Conor Lillis <> wrote:
> Hi all,
> I have a requirement to match a file against a number of possible
> strings.
> I also need to retain the successfully matching elements, and based
> on the match from the primary list, see if a corresponding secondary
> match is also in the file.
>
> E.g.. Picture the list below
>
> A B
> ---------
> 1 a
> 2 b
> 3 c
> 4 d
> 5 e
> 6 f
>
> I need to match any of the first column in the file, and for any
> matches in the first row match the corresponding entry for the second
> column.
> So if I match 3 and 5 in the file, I rescan and see if I can match c
> or e in the same file.
>
> Here is a snippet of how I am matching anything from column A, and
> then rescanning for only corresponding entries from column B.
> Is there a more efficient method than what I am doing here?
Probably, but if it works, and is fast enough, why bother.
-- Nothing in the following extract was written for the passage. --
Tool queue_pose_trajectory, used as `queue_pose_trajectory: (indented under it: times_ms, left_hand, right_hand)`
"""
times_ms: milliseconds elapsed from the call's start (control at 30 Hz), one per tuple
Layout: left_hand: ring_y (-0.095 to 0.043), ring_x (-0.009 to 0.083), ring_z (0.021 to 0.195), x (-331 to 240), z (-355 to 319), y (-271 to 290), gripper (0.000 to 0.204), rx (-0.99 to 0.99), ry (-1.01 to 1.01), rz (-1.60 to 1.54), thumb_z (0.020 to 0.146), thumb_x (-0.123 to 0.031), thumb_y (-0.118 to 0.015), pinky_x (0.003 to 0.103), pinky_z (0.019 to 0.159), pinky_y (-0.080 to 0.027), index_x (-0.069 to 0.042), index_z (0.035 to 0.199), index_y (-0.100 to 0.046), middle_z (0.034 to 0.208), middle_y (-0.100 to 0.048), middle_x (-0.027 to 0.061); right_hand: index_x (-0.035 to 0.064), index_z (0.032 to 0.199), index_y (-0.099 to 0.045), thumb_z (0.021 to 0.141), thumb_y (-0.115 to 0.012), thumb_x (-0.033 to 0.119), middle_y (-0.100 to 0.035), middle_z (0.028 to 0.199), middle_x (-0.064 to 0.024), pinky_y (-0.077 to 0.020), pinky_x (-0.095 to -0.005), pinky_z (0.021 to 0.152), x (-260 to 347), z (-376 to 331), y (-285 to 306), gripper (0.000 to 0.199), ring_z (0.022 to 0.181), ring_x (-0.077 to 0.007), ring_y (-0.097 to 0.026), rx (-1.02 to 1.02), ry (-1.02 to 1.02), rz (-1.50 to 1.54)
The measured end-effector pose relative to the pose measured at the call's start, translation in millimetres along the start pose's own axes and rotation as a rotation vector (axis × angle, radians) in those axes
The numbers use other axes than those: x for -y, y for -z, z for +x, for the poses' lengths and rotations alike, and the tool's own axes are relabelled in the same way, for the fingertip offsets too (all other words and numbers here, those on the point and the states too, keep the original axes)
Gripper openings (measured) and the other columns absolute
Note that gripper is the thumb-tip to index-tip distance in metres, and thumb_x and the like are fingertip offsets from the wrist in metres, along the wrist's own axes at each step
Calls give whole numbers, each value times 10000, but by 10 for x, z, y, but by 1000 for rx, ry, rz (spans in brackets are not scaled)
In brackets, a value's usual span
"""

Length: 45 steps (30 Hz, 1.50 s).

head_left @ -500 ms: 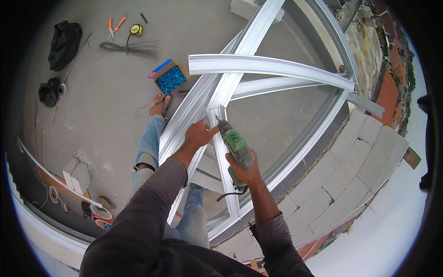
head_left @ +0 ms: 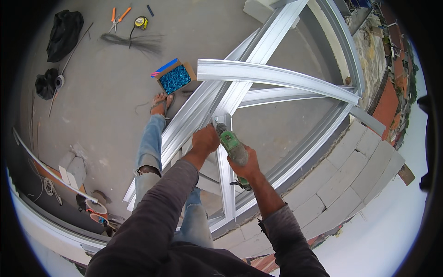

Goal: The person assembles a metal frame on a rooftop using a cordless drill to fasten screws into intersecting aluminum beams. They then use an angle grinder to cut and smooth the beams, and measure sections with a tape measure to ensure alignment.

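Note:
My right hand (head_left: pixel 244 164) is wrapped round the handle of a green and grey power drill (head_left: pixel 234 148). The drill's tip points up and to the left, at the upper end of a short silver metal channel (head_left: pixel 225 184). Close beside that tip is my left hand (head_left: pixel 206 139), its fingers curled shut at the channel's end; what they hold, if anything, is hidden. There the short channel meets a long silver channel (head_left: pixel 236 96) running diagonally. Another channel (head_left: pixel 272 77) lies across it farther off.
An open box of blue screws (head_left: pixel 175 79) sits beside my foot. Beyond it lie a tape measure (head_left: pixel 140 22), orange-handled pliers (head_left: pixel 121 17) and a wire bundle (head_left: pixel 131 41). A pale block wall (head_left: pixel 339 171) bounds the right side; buckets (head_left: pixel 96 206) stand at lower left.
The drill's tip and both hands have come closer together at the joint, and the left fingers have curled in more. The whole view has shifted slightly.

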<state>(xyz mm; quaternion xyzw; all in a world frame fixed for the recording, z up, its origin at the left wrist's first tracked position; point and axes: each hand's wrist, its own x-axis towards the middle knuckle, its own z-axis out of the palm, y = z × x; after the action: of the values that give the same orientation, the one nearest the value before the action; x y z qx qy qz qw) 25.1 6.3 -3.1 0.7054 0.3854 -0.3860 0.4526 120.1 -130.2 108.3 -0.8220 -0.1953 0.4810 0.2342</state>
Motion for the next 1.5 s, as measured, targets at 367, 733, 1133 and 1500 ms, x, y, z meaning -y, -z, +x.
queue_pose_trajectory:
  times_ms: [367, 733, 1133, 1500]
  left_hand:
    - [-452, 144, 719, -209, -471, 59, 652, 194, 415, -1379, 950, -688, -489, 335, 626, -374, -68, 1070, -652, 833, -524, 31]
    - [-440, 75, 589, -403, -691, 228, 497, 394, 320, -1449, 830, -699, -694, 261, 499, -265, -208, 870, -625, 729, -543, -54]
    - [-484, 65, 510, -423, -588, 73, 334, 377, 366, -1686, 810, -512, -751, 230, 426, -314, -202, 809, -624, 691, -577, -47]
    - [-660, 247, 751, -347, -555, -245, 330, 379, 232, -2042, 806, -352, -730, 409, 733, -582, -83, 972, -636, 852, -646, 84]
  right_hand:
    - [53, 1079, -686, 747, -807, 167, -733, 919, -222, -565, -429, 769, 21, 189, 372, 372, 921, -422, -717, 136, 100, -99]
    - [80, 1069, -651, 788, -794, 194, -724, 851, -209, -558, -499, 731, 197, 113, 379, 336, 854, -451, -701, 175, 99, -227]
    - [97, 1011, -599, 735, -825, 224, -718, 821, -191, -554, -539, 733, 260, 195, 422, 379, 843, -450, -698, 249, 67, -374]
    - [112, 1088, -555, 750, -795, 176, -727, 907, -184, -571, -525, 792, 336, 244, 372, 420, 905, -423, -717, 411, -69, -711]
So, assuming that it isn't fast enough (not sure if it works, as I am
not sure if I understand what you are trying to do), here is where I get
to pick holes in your code. (:-) in cast it isn't obvious).
First, I realise that this is just a code fragment, but you do have "use
strict; use warnings;" at the start, don't you? If not consider this the
first comment. Note that Outlook has decided to wrap some of your lines.
>
> while(<FILE>)
> {
> foreach my $string (@strings)
> {
> if (grep /$string/i, $_)
grep is wasted here. "if (/$string/i)" is more Perl-ish. Also it would
probably be more efficient to perform a single match for the whole set
of strings, than multiple matches for each one. See below.
> {
> $primary =++$primary;
Weird! What's wrong with just "++$primary;". That's the equivalent of
saying "$primary += 1; $primary = $primary".
> if (!grep /$string/i,
> @matchindex){push(@matchindex, "$string");}
That's more appropriate use of grep, but your quoting of $string is
unnecessary. Useless quoting is generally frowned upon.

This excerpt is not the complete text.